DALDALL: Data Augmentation for Lexical and Semantic Diverse in Legal Domain by leveraging LLM-Persona
This work addresses data scarcity for legal IR practitioners by providing a domain-specific augmentation method, though it is incremental as it builds on existing LLM-based augmentation approaches.
The authors tackled data scarcity in legal information retrieval by introducing DALDALL, a persona-based data augmentation framework using LLMs, which improved lexical diversity by 15% in Self-BLEU scores and achieved competitive or superior recall performance on benchmarks like CLERC and COLIEE.
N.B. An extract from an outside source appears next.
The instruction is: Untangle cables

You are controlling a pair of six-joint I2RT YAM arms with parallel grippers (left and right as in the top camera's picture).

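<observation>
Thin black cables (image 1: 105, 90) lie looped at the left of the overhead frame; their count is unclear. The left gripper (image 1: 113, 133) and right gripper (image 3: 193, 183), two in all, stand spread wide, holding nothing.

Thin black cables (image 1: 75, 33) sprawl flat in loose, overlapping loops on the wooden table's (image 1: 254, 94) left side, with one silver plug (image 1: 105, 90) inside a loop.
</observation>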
Data scarcity remains a persistent challenge in low-resource domains. While existing data augmentation methods leverage the generative capabilities of large language models (LLMs) to produce large volumes of synthetic data, these approaches often prioritize quantity over quality and lack domain-specific strategies. In this work, we introduce DALDALL, a persona-based data augmentation framework tailored for legal information retrieval (IR). Our method employs domain-specific professional personas--such as attorneys, prosecutors, and judges--to generate synthetic queries that exhibit substantially greater lexical and semantic diversity than vanilla prompting approaches. Experiments on the CLERC and COLIEE benchmarks demonstrate that persona-based augmentation achieves improvement in lexical diversity as measured by Self-BLEU scores, while preserving semantic fidelity to the original queries. Furthermore, dense retrievers fine-tuned on persona-augmented data consistently achieve competitive or superior recall performance compared to those trained on original data or generic augmentations. These findings establish persona-based prompting as an effective strategy for generating high-quality training data in specialized, low-resource domains.